What to do
Every word of the listing must be returned. Retype it exactly.
|---|
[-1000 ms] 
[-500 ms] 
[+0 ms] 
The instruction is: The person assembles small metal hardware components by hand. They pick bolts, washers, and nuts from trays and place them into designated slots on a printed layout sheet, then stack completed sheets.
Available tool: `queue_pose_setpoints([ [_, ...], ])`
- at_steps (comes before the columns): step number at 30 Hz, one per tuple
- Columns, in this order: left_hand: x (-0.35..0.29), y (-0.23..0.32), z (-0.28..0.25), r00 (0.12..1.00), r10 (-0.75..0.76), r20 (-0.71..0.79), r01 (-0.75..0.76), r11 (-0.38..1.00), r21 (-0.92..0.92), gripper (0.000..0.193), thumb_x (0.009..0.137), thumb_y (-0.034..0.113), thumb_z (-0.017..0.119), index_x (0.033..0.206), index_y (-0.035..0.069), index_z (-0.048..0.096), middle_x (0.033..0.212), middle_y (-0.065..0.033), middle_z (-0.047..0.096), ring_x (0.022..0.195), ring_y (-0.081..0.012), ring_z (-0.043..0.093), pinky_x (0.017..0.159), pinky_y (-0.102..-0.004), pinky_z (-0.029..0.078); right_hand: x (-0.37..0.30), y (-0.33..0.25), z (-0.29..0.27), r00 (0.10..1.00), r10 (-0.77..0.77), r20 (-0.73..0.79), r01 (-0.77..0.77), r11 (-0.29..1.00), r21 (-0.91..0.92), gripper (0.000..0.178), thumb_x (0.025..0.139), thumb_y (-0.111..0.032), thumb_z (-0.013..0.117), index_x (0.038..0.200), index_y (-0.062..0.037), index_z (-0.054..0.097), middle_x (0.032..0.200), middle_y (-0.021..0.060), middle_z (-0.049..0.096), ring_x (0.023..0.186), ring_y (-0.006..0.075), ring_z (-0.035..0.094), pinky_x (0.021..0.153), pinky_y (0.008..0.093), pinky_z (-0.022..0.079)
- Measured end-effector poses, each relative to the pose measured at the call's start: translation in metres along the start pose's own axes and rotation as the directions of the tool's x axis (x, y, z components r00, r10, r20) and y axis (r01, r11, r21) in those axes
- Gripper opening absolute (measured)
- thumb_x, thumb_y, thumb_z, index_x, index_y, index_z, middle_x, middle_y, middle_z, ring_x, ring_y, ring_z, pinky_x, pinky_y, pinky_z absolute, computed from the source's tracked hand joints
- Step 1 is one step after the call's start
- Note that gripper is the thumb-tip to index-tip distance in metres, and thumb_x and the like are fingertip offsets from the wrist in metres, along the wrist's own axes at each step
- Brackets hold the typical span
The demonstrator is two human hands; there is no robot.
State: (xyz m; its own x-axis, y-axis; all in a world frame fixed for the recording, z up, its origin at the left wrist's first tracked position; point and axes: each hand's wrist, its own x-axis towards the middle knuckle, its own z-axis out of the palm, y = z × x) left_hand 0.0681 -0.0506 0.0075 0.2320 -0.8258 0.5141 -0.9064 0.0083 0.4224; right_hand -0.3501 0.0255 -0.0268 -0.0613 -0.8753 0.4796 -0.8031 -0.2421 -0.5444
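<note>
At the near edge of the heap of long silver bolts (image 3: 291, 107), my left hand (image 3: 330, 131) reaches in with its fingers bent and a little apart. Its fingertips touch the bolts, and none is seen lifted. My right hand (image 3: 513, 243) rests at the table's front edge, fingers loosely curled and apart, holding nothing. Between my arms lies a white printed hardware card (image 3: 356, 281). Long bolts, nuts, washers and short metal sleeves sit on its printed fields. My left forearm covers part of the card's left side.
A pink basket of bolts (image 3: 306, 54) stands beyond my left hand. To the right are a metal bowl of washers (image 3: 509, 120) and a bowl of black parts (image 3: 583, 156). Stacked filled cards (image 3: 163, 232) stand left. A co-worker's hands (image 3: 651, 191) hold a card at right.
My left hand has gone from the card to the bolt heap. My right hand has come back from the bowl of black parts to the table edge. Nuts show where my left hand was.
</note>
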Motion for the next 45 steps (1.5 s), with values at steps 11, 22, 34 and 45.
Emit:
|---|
Your solution
[-1000 ms] 
[-500 ms] 
[+0 ms] 
The instruction is: The person assembles small metal hardware components by hand. They pick bolts, washers, and nuts from trays and place them into designated slots on a printed layout sheet, then stack completed sheets.
Available tool: `queue_pose_setpoints([ [_, ...], ])`
- at_steps (comes before the columns): step number at 30 Hz, one per tuple
- Columns, in this order: left_hand: x (-0.35..0.29), y (-0.23..0.32), z (-0.28..0.25), r00 (0.12..1.00), r10 (-0.75..0.76), r20 (-0.71..0.79), r01 (-0.75..0.76), r11 (-0.38..1.00), r21 (-0.92..0.92), gripper (0.000..0.193), thumb_x (0.009..0.137), thumb_y (-0.034..0.113), thumb_z (-0.017..0.119), index_x (0.033..0.206), index_y (-0.035..0.069), index_z (-0.048..0.096), middle_x (0.033..0.212), middle_y (-0.065..0.033), middle_z (-0.047..0.096), ring_x (0.022..0.195), ring_y (-0.081..0.012), ring_z (-0.043..0.093), pinky_x (0.017..0.159), pinky_y (-0.102..-0.004), pinky_z (-0.029..0.078); right_hand: x (-0.37..0.30), y (-0.33..0.25), z (-0.29..0.27), r00 (0.10..1.00), r10 (-0.77..0.77), r20 (-0.73..0.79), r01 (-0.77..0.77), r11 (-0.29..1.00), r21 (-0.91..0.92), gripper (0.000..0.178), thumb_x (0.025..0.139), thumb_y (-0.111..0.032), thumb_z (-0.013..0.117), index_x (0.038..0.200), index_y (-0.062..0.037), index_z (-0.054..0.097), middle_x (0.032..0.200), middle_y (-0.021..0.060), middle_z (-0.049..0.096), ring_x (0.023..0.186), ring_y (-0.006..0.075), ring_z (-0.035..0.094), pinky_x (0.021..0.153), pinky_y (0.008..0.093), pinky_z (-0.022..0.079)
- Measured end-effector poses, each relative to the pose measured at the call's start: translation in metres along the start pose's own axes and rotation as the directions of the tool's x axis (x, y, z components r00, r10, r20) and y axis (r01, r11, r21) in those axes
- Gripper opening absolute (measured)
- thumb_x, thumb_y, thumb_z, index_x, index_y, index_z, middle_x, middle_y, middle_z, ring_x, ring_y, ring_z, pinky_x, pinky_y, pinky_z absolute, computed from the source's tracked hand joints
- Step 1 is one step after the call's start
- Note that gripper is the thumb-tip to index-tip distance in metres, and thumb_x and the like are fingertip offsets from the wrist in metres, along the wrist's own axes at each step
- Brackets hold the typical span
The demonstrator is two human hands; there is no robot.
State: (xyz m; its own x-axis, y-axis; all in a world frame fixed for the recording, z up, its origin at the left wrist's first tracked position; point and axes: each hand's wrist, its own x-axis towards the middle knuckle, its own z-axis out of the palm, y = z × x) left_hand 0.0681 -0.0506 0.0075 0.2320 -0.8258 0.5141 -0.9064 0.0083 0.4224; right_hand -0.3501 0.0255 -0.0268 -0.0613 -0.8753 0.4796 -0.8031 -0.2421 -0.5444
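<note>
At the near edge of the heap of long silver bolts (image 3: 291, 107), my left hand (image 3: 330, 131) reaches in with its fingers bent and a little apart. Its fingertips touch the bolts, and none is seen lifted. My right hand (image 3: 513, 243) rests at the table's front edge, fingers loosely curled and apart, holding nothing. Between my arms lies a white printed hardware card (image 3: 356, 281). Long bolts, nuts, washers and short metal sleeves sit on its printed fields. My left forearm covers part of the card's left side.
A pink basket of bolts (image 3: 306, 54) stands beyond my left hand. To the right are a metal bowl of washers (image 3: 509, 120) and a bowl of black parts (image 3: 583, 156). Stacked filled cards (image 3: 163, 232) stand left. A co-worker's hands (image 3: 651, 191) hold a card at right.
My left hand has gone from the card to the bolt heap. My right hand has come back from the bowl of black parts to the table edge. Nuts show where my left hand was.
</note>
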Motion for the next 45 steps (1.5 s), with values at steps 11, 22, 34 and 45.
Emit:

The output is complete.